Activity
In the records below, some lines contain the word "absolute". Copy each of them.

Items from a dataset
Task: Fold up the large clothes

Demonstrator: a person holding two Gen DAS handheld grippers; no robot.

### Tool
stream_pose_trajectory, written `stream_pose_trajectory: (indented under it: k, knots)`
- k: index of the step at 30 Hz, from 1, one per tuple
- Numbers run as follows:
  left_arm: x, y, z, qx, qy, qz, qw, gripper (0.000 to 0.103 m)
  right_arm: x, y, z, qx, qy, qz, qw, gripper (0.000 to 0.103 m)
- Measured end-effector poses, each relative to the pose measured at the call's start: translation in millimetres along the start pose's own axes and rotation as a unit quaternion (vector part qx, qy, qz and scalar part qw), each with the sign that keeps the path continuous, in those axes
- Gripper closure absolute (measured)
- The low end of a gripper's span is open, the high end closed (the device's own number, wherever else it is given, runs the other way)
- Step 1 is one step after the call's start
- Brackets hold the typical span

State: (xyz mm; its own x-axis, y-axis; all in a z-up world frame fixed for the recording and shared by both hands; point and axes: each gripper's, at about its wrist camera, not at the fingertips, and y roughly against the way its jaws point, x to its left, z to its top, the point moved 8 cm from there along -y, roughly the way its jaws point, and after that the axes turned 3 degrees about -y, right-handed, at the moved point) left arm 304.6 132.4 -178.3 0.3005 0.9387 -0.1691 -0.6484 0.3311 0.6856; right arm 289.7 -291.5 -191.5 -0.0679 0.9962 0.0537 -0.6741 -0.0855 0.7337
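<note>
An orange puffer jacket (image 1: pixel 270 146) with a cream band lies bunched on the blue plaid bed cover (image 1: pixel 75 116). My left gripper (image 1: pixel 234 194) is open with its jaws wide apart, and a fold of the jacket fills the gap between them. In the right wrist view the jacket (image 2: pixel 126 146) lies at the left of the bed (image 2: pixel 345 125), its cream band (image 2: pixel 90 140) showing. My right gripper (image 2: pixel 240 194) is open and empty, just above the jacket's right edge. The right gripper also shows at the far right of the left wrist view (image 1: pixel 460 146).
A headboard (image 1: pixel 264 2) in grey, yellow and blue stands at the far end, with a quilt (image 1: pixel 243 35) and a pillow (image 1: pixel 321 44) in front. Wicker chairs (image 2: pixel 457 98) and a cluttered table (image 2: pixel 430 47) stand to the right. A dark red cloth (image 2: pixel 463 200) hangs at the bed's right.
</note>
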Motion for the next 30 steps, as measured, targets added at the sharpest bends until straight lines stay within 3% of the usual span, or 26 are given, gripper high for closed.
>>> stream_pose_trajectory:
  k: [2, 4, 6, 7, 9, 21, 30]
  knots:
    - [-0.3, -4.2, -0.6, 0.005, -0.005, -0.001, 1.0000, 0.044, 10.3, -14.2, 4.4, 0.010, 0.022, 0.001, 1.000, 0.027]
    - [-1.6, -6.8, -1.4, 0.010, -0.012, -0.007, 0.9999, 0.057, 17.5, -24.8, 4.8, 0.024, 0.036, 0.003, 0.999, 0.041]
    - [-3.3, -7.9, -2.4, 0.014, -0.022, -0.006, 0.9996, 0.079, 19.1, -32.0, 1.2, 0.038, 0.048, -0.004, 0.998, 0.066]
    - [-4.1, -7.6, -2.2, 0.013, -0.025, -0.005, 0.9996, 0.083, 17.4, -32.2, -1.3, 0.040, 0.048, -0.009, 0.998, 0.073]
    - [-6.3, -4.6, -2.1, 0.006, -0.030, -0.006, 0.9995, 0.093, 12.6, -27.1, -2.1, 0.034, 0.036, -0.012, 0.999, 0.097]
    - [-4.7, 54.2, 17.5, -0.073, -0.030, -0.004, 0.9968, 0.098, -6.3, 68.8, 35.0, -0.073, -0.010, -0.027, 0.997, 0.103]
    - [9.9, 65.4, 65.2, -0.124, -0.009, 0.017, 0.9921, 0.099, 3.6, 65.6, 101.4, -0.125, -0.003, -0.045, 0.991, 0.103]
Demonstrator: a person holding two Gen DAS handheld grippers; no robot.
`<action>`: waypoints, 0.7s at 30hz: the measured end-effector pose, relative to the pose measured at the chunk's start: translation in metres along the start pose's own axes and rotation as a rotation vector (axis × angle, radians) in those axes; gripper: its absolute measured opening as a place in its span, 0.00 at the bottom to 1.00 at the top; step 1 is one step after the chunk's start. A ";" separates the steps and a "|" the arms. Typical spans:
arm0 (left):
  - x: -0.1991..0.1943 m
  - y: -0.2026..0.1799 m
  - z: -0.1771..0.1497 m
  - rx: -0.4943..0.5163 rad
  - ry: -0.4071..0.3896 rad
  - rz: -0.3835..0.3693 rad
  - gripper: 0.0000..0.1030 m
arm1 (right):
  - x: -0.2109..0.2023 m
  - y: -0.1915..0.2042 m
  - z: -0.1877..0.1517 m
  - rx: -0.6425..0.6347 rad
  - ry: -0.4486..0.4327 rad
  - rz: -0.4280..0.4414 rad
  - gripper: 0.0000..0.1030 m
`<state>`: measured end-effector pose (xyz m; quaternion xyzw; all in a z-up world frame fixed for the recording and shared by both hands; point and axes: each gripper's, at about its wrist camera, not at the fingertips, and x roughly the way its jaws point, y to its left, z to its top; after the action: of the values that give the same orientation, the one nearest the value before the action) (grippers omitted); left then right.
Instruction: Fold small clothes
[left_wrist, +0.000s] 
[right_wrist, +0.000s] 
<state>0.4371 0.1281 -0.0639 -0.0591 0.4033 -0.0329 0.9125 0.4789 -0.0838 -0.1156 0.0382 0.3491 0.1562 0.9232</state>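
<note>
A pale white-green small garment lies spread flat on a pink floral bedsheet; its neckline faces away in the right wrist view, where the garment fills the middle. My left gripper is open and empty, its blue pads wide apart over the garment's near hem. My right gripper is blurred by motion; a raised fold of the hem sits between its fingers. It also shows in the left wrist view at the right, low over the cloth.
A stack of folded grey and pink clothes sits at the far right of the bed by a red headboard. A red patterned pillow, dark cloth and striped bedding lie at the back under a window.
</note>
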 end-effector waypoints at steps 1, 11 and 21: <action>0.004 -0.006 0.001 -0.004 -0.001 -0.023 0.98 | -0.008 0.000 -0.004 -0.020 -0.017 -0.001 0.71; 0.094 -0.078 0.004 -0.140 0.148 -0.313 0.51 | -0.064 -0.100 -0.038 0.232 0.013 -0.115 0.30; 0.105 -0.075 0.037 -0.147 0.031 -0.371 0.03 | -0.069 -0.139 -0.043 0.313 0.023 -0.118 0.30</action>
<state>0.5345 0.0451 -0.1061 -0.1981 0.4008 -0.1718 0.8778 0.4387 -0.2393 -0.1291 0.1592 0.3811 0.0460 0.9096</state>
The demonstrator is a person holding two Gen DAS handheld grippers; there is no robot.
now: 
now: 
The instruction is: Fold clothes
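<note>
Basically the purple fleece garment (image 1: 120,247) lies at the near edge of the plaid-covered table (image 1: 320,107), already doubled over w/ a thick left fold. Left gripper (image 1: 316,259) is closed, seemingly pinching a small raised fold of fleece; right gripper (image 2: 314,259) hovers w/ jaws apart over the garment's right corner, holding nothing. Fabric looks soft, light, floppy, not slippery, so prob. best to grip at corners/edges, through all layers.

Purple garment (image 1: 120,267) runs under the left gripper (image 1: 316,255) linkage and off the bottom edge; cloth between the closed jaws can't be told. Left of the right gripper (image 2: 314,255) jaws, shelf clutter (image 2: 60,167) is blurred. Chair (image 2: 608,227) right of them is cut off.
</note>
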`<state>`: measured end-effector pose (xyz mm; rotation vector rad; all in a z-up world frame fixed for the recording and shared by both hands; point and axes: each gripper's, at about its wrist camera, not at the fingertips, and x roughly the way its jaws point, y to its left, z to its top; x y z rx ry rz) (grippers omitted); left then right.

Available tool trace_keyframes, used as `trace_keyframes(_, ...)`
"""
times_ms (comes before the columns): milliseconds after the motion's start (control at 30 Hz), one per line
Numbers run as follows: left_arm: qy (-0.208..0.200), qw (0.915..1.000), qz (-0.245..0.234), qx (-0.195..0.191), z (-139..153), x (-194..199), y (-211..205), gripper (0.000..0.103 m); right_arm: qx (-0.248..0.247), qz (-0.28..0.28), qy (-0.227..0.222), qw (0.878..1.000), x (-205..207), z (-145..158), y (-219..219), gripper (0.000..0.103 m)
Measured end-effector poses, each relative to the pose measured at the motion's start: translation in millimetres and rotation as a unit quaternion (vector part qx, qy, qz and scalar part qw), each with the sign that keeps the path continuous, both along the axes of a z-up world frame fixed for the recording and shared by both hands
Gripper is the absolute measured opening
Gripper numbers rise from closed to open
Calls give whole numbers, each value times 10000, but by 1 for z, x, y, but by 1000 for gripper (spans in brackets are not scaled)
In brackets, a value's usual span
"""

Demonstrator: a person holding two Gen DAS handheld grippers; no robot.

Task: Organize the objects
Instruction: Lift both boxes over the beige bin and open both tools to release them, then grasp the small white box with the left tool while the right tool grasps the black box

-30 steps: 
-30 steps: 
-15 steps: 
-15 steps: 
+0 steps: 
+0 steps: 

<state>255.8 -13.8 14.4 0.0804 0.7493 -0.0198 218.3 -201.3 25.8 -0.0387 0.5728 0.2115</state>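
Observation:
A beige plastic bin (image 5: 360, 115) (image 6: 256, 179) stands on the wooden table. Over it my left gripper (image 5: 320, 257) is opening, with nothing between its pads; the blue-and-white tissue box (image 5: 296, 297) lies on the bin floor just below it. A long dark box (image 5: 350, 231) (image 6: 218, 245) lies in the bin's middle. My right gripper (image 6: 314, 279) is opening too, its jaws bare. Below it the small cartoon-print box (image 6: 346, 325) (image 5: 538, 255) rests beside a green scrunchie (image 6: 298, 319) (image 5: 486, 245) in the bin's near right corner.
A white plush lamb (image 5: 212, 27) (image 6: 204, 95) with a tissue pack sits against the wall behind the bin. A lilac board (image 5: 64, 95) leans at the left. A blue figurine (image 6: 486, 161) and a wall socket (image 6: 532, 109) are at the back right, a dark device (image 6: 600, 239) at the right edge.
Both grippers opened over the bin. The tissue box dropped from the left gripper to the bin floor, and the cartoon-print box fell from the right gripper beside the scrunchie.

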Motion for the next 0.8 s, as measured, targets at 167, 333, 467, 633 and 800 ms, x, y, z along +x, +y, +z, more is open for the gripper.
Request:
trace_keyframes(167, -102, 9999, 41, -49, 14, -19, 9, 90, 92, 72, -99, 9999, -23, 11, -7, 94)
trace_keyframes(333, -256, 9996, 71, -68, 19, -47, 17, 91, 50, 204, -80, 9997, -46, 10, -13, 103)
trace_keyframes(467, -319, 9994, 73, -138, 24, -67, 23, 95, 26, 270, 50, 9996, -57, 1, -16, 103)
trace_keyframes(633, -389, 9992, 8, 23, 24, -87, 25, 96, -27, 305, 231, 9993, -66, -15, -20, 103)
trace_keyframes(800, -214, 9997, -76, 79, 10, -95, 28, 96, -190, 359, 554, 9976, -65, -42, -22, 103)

Exercise response
- Gripper closure absolute (measured)
`<action>`: waypoints, 0.7s at 30hz: the measured end-effector pose, relative to the pose measured at the chunk's start: translation in metres along the start pose's own axes and rotation as a rotation vector (axis × angle, radians) in those axes; gripper: its absolute measured opening as a place in its span, 0.00 at the bottom to 1.00 at the top; step 1 is one step after the chunk's start. A ";" separates the steps and a "|" the arms. Typical spans:
Gripper is the absolute measured opening

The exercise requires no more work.